Tranfer a Giant Directory across Network

Originally Posted: Aug 24, 2022

Dealing with huge web3 data, I see myself doing this a lot: moving data directories across machines. In this case, we have a 250 GB directory with 10K files. The network connection between machines is ~5 MBps. But using these techniques, we can achieve a 6x faster transfer (~30 MBps).

There’re two ways to do this:

  1. Use compressed tar (Newer and Older)
  2. Use rsync

Update (Dec 6, 2022)

I wrote another post comparing the performance of various compression algorithms for moving big data around.

Update (Nov 6, 2022): Use Compressed Tar (Newer, Faster)

There are a bunch of issues with the compressed tar” approach I had previously described.

  1. ssh tends to be slower in terms of transfer. A faster way is to use nc if you’re OK with the connection being insecure.
  2. gzip is slow. I’ve switched over to using zstd for these transfers, which is significantly faster. Note that zstd is quite CPU intensive. If you want something cheaper, go for lz4 — though the latter doesn’t compress as efficiently as the former. The best way to figure out what works is to look at the output from pv. You want the absolute highest thoughput, and sometimes that can even come from no compression. So, keep a watch on those numbers.
  3. The destination server receives a tar file. For big datasets, it could take a significant amount of additional time to untar it. The below method also has the benefit of simultaneously running untar, so when the transfer completes, the directory is nicely laid out on the destination server.

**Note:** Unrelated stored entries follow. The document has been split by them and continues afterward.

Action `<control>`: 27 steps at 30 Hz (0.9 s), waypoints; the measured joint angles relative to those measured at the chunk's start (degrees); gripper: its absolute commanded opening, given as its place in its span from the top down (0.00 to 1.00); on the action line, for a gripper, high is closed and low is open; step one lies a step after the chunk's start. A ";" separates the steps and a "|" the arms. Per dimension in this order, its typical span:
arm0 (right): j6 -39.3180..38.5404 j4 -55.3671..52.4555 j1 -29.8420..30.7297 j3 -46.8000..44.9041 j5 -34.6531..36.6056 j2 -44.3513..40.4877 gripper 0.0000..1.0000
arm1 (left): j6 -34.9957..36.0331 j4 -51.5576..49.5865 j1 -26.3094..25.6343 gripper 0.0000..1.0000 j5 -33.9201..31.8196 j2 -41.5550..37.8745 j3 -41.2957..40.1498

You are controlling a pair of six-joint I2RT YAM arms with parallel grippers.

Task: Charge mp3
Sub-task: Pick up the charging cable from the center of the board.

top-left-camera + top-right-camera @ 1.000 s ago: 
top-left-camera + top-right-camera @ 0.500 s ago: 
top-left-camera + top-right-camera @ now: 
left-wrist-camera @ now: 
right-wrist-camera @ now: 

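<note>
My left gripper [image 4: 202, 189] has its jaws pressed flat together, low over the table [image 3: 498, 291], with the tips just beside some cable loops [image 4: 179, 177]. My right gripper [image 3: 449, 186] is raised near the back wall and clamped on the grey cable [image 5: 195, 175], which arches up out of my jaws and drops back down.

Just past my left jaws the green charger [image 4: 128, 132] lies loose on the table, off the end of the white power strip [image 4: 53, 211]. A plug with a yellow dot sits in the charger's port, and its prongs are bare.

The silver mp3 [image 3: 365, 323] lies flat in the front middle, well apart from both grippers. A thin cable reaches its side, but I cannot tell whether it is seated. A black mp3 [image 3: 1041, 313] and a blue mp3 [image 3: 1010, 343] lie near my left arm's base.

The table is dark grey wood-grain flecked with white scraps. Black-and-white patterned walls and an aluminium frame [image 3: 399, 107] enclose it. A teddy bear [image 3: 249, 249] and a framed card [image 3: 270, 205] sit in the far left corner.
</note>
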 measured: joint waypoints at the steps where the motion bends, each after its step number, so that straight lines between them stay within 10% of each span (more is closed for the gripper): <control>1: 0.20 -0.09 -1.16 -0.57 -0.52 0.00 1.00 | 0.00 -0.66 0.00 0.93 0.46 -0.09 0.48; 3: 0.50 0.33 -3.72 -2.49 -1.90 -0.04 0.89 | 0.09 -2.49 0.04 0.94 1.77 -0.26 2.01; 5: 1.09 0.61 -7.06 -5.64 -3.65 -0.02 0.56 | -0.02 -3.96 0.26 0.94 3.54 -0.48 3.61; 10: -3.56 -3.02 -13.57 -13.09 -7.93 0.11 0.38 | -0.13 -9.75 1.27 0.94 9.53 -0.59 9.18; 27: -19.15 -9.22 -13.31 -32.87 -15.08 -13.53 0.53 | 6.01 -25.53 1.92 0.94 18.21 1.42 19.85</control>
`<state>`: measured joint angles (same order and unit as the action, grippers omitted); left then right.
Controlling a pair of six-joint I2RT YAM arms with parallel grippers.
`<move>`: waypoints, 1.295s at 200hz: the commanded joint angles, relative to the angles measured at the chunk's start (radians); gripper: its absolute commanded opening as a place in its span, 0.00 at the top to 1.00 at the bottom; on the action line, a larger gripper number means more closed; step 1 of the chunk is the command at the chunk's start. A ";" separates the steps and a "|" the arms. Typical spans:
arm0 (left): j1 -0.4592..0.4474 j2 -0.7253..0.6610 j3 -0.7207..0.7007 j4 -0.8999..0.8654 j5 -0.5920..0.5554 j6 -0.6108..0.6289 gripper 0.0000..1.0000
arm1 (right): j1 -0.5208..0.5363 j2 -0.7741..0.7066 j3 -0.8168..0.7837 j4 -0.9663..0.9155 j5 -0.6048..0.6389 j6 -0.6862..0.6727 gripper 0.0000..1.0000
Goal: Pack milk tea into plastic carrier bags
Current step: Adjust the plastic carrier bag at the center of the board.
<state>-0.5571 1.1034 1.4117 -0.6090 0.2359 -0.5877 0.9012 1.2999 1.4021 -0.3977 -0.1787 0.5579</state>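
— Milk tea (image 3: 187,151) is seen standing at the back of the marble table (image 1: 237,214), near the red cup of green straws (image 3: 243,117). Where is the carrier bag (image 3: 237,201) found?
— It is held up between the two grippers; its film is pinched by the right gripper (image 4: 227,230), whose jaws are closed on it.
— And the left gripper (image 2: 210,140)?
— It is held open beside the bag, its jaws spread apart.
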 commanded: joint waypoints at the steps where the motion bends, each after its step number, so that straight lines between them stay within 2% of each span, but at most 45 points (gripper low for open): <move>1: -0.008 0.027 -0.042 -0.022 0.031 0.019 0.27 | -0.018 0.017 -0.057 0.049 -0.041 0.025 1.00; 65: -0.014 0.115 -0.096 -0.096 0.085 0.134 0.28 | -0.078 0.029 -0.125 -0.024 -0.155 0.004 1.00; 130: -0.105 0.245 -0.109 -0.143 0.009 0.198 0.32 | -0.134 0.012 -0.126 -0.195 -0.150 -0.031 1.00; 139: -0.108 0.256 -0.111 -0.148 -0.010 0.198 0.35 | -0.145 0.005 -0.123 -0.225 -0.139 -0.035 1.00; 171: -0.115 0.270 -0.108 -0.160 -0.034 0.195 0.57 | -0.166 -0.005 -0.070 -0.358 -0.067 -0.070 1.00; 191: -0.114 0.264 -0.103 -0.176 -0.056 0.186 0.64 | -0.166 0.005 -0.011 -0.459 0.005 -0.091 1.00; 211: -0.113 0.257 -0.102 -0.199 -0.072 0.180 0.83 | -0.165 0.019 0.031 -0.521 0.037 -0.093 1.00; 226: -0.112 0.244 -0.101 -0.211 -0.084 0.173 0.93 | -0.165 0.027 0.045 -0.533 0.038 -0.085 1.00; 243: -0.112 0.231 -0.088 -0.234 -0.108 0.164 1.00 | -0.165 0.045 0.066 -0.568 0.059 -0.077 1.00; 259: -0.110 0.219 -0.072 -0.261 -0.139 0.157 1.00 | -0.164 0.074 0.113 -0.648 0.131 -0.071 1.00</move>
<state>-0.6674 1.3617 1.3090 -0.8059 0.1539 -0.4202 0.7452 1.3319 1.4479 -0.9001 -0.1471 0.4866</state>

This is how my new system works:

# Run the following first on the destination server on port 1499
nc -l 1499 | unzstd | pv -trab | tar xf -

# Then, run the following on the source server.
# Note the pipe commands are in reverse order.
tar cf - <dir> | pv -trab | zstd | nc <ip-addr-dest-server> 1499

The caveat here is that if the transfer fails for some reason, there’s no good way to resume the transfer. It would have to restart from scratch. If you know of a way to resume a broken connection with the above technique, DM me on Twitter.

The other caveat here is that, even when the tranfer is complete, the listener would continue to listen. It’s a simple fix. You can just ctrl+c to end the transfer.

This method is significantly faster than the ones below.

Use Compressed Tar (Older, Slower)

In this example, we want to move data directory, which has thousands of files.

$ tar cf - data | pv -trab | pigz --best -p 32 | ssh user@host "cat > /data/data.tgz"
 242GiB 2:22:36 [29.1MiB/s] [29.1MiB/s]

We first create a single stream out of the directory using tar. A single stream allows you to keep streaming at the maximum possible transfer rate, without having to stop-and-go for every file.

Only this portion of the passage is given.